» Problem statement:
Lines from the one containing "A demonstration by" through the end of the material below should be given again exactly, with no others.

* * * * *

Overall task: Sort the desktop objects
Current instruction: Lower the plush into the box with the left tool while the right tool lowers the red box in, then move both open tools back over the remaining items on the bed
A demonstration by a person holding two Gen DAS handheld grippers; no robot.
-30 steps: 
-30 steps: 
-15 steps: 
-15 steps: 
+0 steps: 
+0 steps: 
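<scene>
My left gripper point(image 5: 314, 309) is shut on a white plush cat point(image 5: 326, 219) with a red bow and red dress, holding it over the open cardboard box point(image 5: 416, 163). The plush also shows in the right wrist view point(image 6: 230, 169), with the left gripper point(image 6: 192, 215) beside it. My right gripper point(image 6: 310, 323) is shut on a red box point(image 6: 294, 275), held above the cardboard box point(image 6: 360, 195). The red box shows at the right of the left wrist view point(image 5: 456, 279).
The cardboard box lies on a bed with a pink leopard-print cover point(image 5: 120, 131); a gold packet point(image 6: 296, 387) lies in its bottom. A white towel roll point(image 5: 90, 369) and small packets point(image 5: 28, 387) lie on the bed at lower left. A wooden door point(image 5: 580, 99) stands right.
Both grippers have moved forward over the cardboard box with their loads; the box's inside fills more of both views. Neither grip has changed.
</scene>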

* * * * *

» Solution to this task:
A demonstration by a person holding two Gen DAS handheld grippers; no robot.
-30 steps: 
-30 steps: 
-15 steps: 
-15 steps: 
+0 steps: 
+0 steps: 
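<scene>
My left gripper point(image 5: 314, 309) is shut on a white plush cat point(image 5: 326, 219) with a red bow and red dress, holding it over the open cardboard box point(image 5: 416, 163). The plush also shows in the right wrist view point(image 6: 230, 169), with the left gripper point(image 6: 192, 215) beside it. My right gripper point(image 6: 310, 323) is shut on a red box point(image 6: 294, 275), held above the cardboard box point(image 6: 360, 195). The red box shows at the right of the left wrist view point(image 5: 456, 279).
The cardboard box lies on a bed with a pink leopard-print cover point(image 5: 120, 131); a gold packet point(image 6: 296, 387) lies in its bottom. A white towel roll point(image 5: 90, 369) and small packets point(image 5: 28, 387) lie on the bed at lower left. A wooden door point(image 5: 580, 99) stands right.
Both grippers have moved forward over the cardboard box with their loads; the box's inside fills more of both views. Neither grip has changed.
</scene>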

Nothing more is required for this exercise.